I recently visited the Balagalla open prison for LTTE cadres. They want to return to their education and to their professions. Today, parents won’t encourage their children to get into militant movements. That phase is over.

But they must be carefully handled, or else this will breed criminal elements. But it will take time.

Q: But it is common knowledge that besides the LTTE, there are other armed groups operating in the north? Shouldn’t they immediately disarm?

A: I believe the LTTE threat is almost over. These groups carried weapons largely to shield themselves against LTTE violence. I think soon they will voluntarily disarm themselves. They should become completely democratic.

Q: What would be the ideal political solution to the Tamil question?

A: The word federal is anathema to the Sinhala polity today. So I do not want to give it a name. It should be reasonable devolution, offering answers to our questions. It should support the running of these two provinces effectively. The concurrent list must be abolished, it allows line ministries to interfere.

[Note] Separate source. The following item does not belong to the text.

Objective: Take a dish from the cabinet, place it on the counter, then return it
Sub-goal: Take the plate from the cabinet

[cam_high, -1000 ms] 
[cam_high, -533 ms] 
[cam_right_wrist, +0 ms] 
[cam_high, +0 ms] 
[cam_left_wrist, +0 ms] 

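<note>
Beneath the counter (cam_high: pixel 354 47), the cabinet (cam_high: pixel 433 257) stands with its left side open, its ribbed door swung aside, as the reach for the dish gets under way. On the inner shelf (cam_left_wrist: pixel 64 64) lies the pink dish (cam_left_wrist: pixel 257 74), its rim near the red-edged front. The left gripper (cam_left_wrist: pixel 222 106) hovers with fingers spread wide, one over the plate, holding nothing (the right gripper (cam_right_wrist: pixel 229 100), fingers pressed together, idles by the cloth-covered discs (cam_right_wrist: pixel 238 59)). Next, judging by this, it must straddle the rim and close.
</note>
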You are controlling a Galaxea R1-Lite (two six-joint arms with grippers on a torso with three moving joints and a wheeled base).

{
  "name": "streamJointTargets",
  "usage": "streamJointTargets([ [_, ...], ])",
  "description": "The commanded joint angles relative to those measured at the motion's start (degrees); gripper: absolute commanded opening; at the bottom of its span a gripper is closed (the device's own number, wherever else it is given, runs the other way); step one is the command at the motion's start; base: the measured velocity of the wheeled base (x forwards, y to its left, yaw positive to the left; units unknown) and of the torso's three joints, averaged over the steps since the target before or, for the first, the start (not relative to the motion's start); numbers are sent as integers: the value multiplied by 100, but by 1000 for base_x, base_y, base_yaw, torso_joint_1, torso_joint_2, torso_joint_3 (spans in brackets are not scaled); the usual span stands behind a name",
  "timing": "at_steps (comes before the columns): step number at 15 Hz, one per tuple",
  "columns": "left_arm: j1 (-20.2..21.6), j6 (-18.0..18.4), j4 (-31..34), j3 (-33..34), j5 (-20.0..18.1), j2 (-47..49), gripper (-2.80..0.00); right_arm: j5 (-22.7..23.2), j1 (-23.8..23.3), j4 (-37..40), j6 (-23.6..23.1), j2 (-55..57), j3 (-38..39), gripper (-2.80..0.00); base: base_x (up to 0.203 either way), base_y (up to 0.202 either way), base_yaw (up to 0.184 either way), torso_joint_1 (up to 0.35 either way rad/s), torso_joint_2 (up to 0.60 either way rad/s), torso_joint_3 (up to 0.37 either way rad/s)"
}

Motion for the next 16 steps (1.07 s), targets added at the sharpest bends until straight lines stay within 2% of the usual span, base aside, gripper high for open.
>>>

Q: Does  ‘reasonable devolution’ mean something beyond the 13th Amendment?

A: When the Indo-Lanka Peace Accord was signed, we informed the Indian government that it was insufficient to fulfill Tamil political aspirations. We are ready to accept it as a basis to build on.

But it was never fully implemented. Now there is a move to implement it. The APRC process must also continue. Then we should look at the options and settle on a homespun solution that meets our political needs.

Q: Does your brand of solution require a merged northeast?

A: We would honestly prefer that.

Q: Given the diversity in the northern Tamil political opinion, is it possible to work together post war?

A: The number of opinions should be treated as a richness. The group with the highest military might once considered itself the sole representatives of the Tamil people. The next one considered it the second largest. That phase is hopefully over.

There is a historical opportunity to develop our area devoid of bloodshed. If free polls are held, the people will elect the members they want. Having suffered enough, they would not wish to have these militant groups wielding political power.

The people can now have the ultimate choice in electing representatives and not have the  gun forcing them to choose.